- [Problem details]: Pictures aside, print all of the data below exactly as written.

- [Input data]:
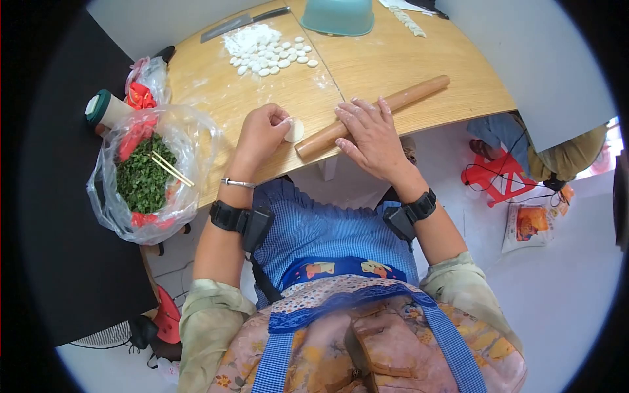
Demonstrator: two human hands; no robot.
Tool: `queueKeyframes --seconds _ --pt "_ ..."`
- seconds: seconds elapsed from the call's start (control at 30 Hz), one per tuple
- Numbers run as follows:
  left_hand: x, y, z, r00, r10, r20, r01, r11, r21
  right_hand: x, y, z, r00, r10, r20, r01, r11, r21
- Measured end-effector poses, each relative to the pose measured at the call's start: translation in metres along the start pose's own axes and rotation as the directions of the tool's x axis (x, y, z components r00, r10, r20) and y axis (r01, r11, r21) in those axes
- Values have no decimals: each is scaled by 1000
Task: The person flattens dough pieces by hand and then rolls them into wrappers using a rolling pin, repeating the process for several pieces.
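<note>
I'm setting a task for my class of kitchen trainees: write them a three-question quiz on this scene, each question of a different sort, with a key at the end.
1. True or false: the right hand rests on the rolling pin.

2. Where do the chopsticks lie?
A) on the rolling pin
B) on the chopped greens
C) under the right hand

3. Short answer: what is the left hand holding between its fingers?

Key:
1. True.
2. B.
3. A flat, round dough piece.
</note>
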State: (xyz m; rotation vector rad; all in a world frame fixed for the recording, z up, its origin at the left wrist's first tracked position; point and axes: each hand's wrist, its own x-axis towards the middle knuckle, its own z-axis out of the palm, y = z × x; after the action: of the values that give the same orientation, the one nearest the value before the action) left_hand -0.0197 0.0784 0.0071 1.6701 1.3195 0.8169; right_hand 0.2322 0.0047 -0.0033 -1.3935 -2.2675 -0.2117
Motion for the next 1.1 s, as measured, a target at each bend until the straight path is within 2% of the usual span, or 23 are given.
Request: queueKeyframes --seconds 0.03,0.1,0.23,0.3,0.33,0.4,0.5,0.53,0.6,0.7,0.83,0.9,1.03,1.1 --pt "1 0 0 1000 0 1 0 1000 -1 1 0 0 1000 0 1 0 1000 -1" --pt "0 -1 -1 999 54 -7 -52 983 178 6 -4 1 999 -40 13 39 998 52" --pt "7 -4 -6 991 135 -16 -127 964 233 34 -16 12 995 -100 0 100 993 62" --pt "9 -1 -9 982 188 28 -187 936 299 53 -19 18 993 -84 85 83 997 9" --pt "12 2 -12 982 187 29 -187 936 300 64 -20 22 993 -82 84 82 997 10" --pt "16 11 -18 989 32 143 -77 946 315 82 -19 34 996 -56 74 56 998 3" --pt "20 17 -20 987 -18 163 -31 956 293 102 -20 43 999 -17 50 15 999 51" --pt "21 18 -20 987 -17 162 -31 956 292 102 -20 44 999 -18 50 16 999 50" --pt "25 10 -18 982 77 175 -119 961 248 103 -22 42 1000 12 7 -12 999 47" --pt "29 -3 -15 969 93 227 -152 954 258 69 -23 27 1000 21 6 -21 997 68" --pt "20 -4 -13 974 156 166 -196 946 259 23 -23 10 1000 -16 -6 16 998 55" --pt "16 -10 -13 994 103 26 -106 981 163 11 -23 3 1000 -20 4 20 999 49" --pt "6 -15 -11 995 77 -67 -64 980 186 11 -22 2 1000 -27 2 27 998 54" --pt "4 -10 -10 990 122 -74 -109 982 155 23 -23 8 999 -32 4 32 998 49"
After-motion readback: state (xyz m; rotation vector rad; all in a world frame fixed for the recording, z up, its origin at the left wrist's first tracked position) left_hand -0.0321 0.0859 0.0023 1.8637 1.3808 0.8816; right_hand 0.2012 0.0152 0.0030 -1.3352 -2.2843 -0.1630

- [Your response]:
Demonstrator: two human hands; no robot.
Tool: `queueKeyframes --seconds _ --pt "_ ..."`
- seconds: seconds elapsed from the call's start (control at 30 Hz), one per tuple
- Numbers run as follows:
  left_hand: x, y, z, r00, r10, r20, r01, r11, r21
  right_hand: x, y, z, r00, r10, r20, r01, r11, r21
- Measured end-effector poses, each relative to the pose measured at the call's start: translation in metres along the start pose's own axes and rotation as the directions of the tool's x axis (x, y, z components r00, r10, r20) and y axis (r01, r11, r21) in those axes
- Values have no decimals: each is scaled by 1000
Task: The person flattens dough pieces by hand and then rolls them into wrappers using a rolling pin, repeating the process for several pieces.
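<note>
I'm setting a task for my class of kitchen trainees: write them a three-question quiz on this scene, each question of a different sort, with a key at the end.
1. True or false: the right hand rests on the rolling pin.

2. Where do the chopsticks lie?
A) on the rolling pin
B) on the chopped greens
C) under the right hand

3. Short answer: what is the left hand holding between its fingers?

Key:
1. True.
2. B.
3. A flat, round dough piece.
</note>
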State: (xyz m; rotation vector rad; all in a world frame fixed for the recording, z up, its origin at the left wrist's first tracked position; point and axes: each hand's wrist, its own x-axis towards the middle knuckle, its own z-axis out of the palm, y = z × x; after the action: of the values that give the same orientation, the one nearest the value before the action) left_hand -0.0197 0.0784 0.0071 1.6701 1.3195 0.8169; right_hand 0.2322 0.0047 -0.0033 -1.3935 -2.2675 -0.2117
Motion for the next 1.1 s, as measured, a target at each bend until the straight path is within 2% of the usual span, or 23 are given.
Request: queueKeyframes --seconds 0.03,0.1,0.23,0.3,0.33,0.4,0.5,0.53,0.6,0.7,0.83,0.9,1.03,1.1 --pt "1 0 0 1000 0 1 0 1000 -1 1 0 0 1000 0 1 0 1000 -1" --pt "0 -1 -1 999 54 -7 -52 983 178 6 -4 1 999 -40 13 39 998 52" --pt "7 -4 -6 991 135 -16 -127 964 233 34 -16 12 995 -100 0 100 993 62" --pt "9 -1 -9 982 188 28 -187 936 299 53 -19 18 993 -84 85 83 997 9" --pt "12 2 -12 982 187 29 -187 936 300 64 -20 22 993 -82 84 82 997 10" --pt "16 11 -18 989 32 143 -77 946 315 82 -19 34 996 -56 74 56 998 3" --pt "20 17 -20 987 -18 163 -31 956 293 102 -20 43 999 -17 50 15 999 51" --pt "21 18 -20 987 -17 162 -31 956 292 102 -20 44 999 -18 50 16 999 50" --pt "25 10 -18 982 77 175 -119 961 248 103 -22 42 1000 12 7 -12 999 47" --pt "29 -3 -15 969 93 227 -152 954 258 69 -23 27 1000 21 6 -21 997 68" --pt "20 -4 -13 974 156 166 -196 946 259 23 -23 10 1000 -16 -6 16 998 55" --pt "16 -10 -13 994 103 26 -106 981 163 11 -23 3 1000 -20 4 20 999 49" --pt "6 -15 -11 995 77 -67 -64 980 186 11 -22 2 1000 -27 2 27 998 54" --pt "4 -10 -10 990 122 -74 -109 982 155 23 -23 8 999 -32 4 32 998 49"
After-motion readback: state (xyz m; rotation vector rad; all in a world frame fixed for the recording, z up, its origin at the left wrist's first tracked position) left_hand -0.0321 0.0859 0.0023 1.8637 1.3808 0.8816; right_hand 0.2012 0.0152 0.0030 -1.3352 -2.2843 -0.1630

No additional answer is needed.